## Task instructions
From the listing below, set down exactly the lines between the one holding "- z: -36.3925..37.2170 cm" and the one holding "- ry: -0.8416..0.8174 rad", inclusive. No other line is wanted.

## Given material
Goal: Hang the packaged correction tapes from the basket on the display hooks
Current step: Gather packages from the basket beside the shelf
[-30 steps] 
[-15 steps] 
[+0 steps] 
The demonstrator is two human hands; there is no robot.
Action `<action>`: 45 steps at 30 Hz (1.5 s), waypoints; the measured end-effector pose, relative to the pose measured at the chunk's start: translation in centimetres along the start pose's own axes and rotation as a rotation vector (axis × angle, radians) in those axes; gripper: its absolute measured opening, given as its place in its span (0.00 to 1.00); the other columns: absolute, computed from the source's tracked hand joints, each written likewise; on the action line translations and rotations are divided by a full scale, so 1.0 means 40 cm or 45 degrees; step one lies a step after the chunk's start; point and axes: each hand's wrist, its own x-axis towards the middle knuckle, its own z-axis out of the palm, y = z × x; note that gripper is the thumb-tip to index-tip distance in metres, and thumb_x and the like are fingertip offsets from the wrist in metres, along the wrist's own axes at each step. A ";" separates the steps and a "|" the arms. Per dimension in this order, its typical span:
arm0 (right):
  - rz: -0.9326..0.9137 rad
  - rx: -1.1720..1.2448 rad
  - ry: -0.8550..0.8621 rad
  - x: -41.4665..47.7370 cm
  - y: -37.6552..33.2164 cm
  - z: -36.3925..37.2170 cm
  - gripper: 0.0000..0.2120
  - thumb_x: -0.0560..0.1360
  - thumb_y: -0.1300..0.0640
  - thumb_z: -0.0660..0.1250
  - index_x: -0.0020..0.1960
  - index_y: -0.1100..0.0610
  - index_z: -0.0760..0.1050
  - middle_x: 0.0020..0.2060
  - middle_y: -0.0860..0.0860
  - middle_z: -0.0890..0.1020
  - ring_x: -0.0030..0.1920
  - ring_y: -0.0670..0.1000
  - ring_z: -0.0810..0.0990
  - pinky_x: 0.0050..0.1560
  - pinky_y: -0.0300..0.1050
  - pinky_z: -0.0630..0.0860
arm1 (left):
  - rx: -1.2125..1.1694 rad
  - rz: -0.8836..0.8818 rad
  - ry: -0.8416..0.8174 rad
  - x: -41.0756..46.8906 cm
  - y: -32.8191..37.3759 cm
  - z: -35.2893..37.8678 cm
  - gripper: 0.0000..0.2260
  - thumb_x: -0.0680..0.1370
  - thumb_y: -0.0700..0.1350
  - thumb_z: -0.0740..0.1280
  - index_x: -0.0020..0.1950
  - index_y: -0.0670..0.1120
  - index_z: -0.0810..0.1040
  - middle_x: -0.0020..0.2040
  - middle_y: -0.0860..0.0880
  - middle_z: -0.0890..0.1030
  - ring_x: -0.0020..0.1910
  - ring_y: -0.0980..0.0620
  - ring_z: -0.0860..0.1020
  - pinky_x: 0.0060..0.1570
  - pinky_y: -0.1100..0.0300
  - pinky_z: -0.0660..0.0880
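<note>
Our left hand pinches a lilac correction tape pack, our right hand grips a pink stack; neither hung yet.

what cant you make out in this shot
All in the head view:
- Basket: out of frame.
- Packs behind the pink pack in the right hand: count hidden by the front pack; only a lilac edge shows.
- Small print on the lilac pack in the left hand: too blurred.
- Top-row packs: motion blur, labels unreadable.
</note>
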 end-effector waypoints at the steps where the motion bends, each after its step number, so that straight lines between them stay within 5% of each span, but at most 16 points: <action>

## Your solution
  - z: -36.3925..37.2170 cm
  - gripper: 0.0000..0.2120
  - thumb_x: -0.0560..0.1360
  - thumb_y: -0.1300..0.0640
  - thumb_z: -0.0660..0.1250
  - index_x: -0.0020..0.1960
  - index_y: -0.1100..0.0610
  - index_z: -0.0760..0.1050
  - middle_x: 0.0020..0.2060
  - middle_y: -0.0860..0.0860
  - middle_z: -0.0890..0.1020
  - ring_x: -0.0030..0.1920
  - ring_y: -0.0670..0.1000
  - ring_z: -0.0810..0.0990
  - pinky_x: 0.0050..0.1560
  - pinky_y: -0.0300..0.1050
  - pinky_z: -0.0630..0.0860
arm1 (left):
  - rx: -1.2125..1.1694 rad
  - rz: -0.8836..0.8818 rad
  - ry: -0.8416..0.8174 rad

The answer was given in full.